Nous sommes en 1939. Jean Gabin vient de tourner Le Récif de corail de Maurice Gleize et Le Jour se lève de Marcel Carné. L'acteur est en confiance puisqu'il va retrouver le réalisateur Jean Grémillon avec qui il avait tourné Gueule d'amour (1937) et Michèle Morgan avec qui il vient de faire Le Récif de corail et à qui il a dit : "T'as de beaux yeux, tu sais" dans Le Quai des brumes.
Leur nouveau projet s'appelle Remorques, l'histoire d'un capitaine de remorqueur appelé en urgence pour sauver les passagers d'un navire. Ce faisant, il va débuter une relation extraconjugale. Les prises de vues du film commencent en juillet 1939 à Brest, en Bretagne. Le tournage prend un peu de retard, les scènes de tempête voulues n'ont pas lieu, mais rien de grave. Du moins en comparaison de ce qui va suivre*.
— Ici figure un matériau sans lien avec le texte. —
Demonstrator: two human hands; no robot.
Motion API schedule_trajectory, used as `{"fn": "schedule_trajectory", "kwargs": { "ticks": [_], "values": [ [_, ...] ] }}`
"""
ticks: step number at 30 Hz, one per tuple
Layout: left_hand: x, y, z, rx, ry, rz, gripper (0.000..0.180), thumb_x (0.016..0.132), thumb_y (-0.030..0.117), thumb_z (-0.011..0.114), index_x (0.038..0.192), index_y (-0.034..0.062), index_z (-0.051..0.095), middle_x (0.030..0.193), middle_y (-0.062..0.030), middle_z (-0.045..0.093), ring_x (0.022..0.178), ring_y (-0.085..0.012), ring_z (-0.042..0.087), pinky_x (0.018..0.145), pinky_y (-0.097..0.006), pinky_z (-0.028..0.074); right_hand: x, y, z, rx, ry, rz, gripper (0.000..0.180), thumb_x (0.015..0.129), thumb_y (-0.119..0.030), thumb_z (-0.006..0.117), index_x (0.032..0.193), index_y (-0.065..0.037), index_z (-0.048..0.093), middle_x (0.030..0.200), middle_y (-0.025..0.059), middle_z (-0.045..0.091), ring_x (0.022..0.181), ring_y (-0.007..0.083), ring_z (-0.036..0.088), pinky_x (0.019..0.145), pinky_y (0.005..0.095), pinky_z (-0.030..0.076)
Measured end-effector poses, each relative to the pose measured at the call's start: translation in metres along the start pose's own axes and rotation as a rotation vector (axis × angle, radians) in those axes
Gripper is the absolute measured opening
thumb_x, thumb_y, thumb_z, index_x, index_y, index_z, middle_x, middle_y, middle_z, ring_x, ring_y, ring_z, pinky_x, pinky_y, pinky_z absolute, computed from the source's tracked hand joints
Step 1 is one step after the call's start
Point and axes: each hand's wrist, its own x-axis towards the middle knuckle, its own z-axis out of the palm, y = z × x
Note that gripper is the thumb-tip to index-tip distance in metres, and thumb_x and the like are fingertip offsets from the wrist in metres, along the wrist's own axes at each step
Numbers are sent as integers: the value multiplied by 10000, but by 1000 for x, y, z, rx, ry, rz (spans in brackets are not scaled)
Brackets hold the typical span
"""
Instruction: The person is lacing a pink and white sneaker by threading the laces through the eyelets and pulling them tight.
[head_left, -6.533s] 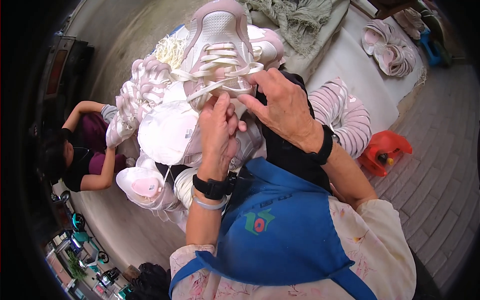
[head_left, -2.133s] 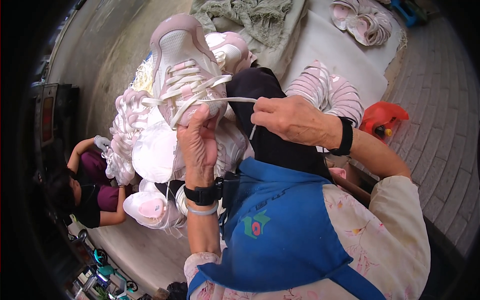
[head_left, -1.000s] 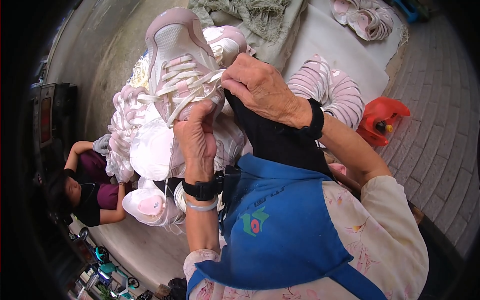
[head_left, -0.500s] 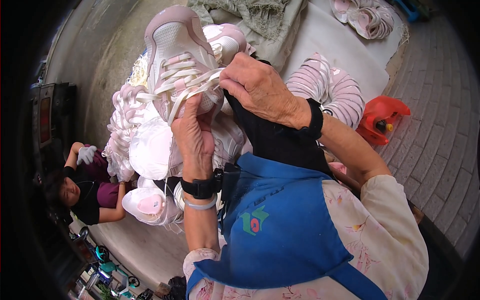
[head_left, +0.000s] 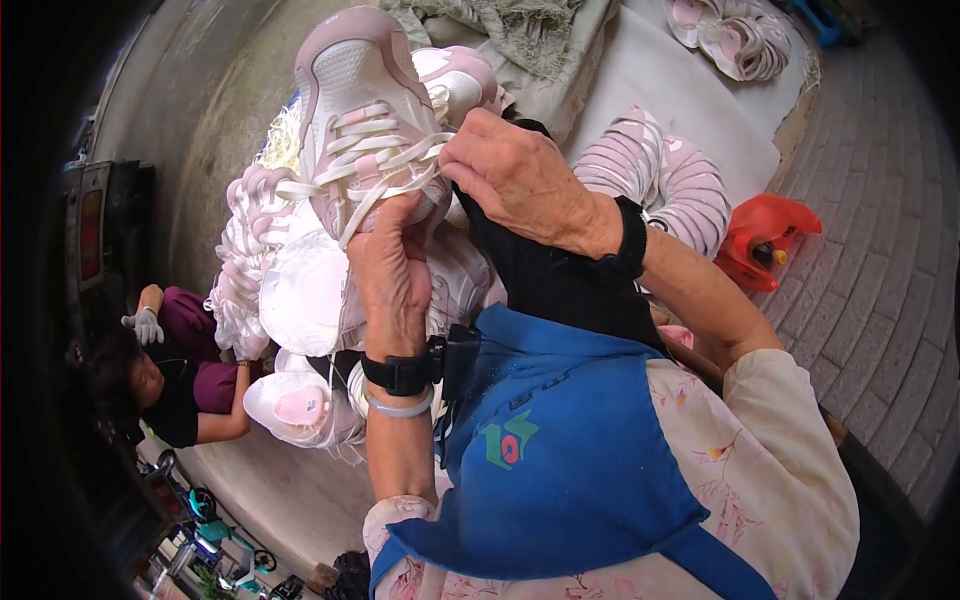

Les caméras se déplacent en région parisienne, dans les studios de Billancourt, à partir du 11 août. Sauf que nous sommes en 1939, et que débute ce qu'on appellera la Seconde Guerre mondiale. Certains membres de l'équipe technique sont appelés sous les drapeaux. Et vu le contexte dramatique, Gabin n'a plus le cœur à tourner. Du reste, lui aussi, avec Jean Grémillon et d'autres, est mobilisé à partir du 3 septembre, date d'entrée en guerre de la France.
Ce n'est que sur l'insistance du producteur Joseph Lucachevitch et du ministère de la Marine que l'équipe de Remorques, Gabin compris, arrive finalement à se réunir le 6 mai 1940 pour les 25 jours de tournage nécessaires à boucler le projet. Une scène dans une agence de location ne peut être mise en boîte et se retrouve coupée.
Reste la question de la post-production : l'Allemagne a envahi la France, le producteur, juif allemand émigré, part aux Etats-Unis, et les bobines (qui ont commencé à être montées) fuient avec le monteur Marcel Cravenne à Marseille, en zone libre.
Les Allemands réautorisent la production cinématographique française à reprendre et Jean Grémillon poursuit son montage en août 1941. Des scènes additionnelles de tempête sont recréées en studio avec des maquettes et le film est (enfin bouclé) en septembre, deux ans après le premier coup de manivelle.
Le film sort sur les écrans le 27 novembre 1941, alors que Jean Gabin vit aux Etats-Unis avec Marlene Dietrich. Malgré les circonstances, et après tant de remous dans sa fabrication, Remorques devient un grand succès public. En 1943, Gabin s'engage dans les Forces françaises combattantes comme canonnier. Deux ans plus tard, il participe à la campagne d'Allemagne puis revient enfin en France.
Marqué par le conflit, changé physiquement, Gabin aura du mal à retrouver sa popularité d'avant-guerre, et ne reviendra tout en haut de l'affiche qu'à force de travail acharné. Mais ceci est une autre histoire.
* Cet article n'aurait pu voir le jour sans celui de Jean-Pierre Berthomé pour la revue 1895 : "La production de Remorques : un film dans la tourmente".